Handbell articulations captured: Damp, Echo, Gyro, HandMart, Mallet, Mallet Lift, Mart, Mart Lift, Pluck, Shake, Singing Bell, Sustain, Swing, Thumb Damp. Handchime articulations captured: Damp, Fast Finger Vibrato, Slow Finger Vibrato, Staccato Muted, Sustain.
Her generosity was endless. And when the recording and editing were finally finished, I brought her some test scores. I pressed play inside MuseScore Studio.
“This is your playing,” I said. “Now the whole handbell community can use it.”
Cathie’s eyes widened. “Really? That’s me?”
It was one of those moments that silences everything else. She was overwhelmed, and so was I. The distance between one ringer in one choir and an entire global community had just disappeared, through her hands, through our tools.

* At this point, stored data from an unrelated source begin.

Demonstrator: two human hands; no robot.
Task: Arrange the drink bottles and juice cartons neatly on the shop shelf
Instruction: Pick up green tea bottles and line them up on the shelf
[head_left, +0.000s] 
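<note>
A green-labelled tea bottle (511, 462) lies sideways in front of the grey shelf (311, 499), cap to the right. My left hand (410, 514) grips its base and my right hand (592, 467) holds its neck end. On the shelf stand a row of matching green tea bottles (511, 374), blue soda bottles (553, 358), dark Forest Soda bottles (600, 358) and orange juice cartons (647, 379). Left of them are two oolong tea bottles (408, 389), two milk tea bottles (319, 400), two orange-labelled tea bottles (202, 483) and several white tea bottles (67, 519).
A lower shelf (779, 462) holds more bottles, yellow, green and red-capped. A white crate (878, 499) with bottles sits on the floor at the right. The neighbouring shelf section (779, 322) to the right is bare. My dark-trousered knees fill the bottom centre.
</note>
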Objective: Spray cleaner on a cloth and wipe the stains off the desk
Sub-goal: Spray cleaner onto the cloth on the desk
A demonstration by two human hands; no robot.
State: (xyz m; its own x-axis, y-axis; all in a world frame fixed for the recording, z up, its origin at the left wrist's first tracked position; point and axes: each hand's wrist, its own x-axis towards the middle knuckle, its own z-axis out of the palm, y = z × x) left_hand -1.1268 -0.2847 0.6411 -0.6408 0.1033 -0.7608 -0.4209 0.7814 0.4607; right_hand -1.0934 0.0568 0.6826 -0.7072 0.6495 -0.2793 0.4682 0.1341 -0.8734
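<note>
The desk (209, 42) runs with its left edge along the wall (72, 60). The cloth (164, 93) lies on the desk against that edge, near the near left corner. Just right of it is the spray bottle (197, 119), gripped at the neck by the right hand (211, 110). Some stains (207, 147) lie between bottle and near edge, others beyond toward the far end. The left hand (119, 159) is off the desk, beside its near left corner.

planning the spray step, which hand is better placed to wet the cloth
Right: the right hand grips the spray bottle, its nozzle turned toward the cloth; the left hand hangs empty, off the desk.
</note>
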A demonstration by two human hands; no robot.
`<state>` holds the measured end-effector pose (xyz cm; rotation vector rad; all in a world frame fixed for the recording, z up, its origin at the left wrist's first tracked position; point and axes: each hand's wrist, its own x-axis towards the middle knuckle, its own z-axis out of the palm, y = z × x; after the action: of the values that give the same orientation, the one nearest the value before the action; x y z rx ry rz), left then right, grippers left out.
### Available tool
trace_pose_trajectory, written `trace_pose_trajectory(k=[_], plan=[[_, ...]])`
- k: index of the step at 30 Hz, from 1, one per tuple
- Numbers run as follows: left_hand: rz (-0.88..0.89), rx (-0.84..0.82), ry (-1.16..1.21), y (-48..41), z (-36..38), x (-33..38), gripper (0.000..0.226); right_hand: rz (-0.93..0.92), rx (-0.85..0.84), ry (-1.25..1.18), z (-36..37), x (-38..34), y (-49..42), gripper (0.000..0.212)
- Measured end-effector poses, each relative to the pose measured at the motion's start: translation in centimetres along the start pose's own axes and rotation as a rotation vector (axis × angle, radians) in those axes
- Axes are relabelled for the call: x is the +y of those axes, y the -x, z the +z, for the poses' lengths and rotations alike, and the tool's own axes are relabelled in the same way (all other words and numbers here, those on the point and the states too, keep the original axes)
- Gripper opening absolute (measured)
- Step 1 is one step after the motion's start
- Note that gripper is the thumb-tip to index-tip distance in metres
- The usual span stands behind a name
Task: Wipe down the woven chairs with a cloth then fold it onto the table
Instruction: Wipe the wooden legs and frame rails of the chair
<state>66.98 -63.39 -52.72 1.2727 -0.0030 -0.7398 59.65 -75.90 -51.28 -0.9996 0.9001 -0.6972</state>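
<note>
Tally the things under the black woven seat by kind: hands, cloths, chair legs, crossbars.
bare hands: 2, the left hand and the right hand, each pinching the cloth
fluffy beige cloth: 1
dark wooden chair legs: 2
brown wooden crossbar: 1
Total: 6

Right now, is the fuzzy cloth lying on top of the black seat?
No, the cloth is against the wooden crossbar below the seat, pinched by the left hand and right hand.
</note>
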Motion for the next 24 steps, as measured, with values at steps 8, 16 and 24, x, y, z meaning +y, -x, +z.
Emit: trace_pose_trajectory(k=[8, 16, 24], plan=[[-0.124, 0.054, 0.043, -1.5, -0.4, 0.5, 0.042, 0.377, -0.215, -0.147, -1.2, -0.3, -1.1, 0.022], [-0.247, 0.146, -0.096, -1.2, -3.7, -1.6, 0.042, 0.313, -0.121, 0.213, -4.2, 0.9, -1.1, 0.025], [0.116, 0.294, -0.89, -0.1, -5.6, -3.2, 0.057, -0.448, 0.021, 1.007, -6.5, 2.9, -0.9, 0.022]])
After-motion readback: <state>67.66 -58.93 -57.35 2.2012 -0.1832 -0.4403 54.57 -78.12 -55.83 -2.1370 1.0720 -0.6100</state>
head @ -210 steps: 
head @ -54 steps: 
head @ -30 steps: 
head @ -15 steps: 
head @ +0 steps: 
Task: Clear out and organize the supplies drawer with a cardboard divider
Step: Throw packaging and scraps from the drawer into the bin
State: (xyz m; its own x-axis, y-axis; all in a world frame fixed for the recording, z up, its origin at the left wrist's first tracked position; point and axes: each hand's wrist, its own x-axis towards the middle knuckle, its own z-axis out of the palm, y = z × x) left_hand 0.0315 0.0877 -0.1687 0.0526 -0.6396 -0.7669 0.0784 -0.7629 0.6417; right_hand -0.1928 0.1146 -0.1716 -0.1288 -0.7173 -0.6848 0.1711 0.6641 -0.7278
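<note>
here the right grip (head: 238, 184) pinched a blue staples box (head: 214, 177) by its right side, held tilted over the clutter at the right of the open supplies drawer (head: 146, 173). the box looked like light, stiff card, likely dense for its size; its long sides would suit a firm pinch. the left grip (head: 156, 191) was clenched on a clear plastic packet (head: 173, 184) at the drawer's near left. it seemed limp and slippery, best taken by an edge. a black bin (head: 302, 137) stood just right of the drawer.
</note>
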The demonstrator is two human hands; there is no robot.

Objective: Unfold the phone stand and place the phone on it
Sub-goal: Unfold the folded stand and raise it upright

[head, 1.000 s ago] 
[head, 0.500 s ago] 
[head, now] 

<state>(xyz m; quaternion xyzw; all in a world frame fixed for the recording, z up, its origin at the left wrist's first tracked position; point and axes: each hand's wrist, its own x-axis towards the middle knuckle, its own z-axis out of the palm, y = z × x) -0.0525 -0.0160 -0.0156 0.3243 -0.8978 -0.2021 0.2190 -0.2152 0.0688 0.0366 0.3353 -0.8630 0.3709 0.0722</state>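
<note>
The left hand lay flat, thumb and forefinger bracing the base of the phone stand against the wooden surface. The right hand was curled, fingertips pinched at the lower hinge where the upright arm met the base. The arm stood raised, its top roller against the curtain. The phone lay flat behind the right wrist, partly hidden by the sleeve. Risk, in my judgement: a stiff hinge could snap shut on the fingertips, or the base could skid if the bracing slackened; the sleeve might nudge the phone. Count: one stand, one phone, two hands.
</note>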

Hear Muse Handbells in Action
From a Single Ringer to the World: Muse Handbells for Everyone
With the release of Muse Handbells alongside the new Handbells palette in MuseScore Studio 4.6, every sound you’ll hear traces back to that collaboration. Every note is real, performed by Cathie Banks, shared with the world.
It’s more than a new library. It’s a continuation of an old truth: musicians build the best tools for musicians. One community at a time.
So to every handbell ringer who will find new joy in writing, scoring, and practicing with these sounds: thank Cathie. This gift comes from her hands, and from the belief that when we build together, music truly belongs to everyone.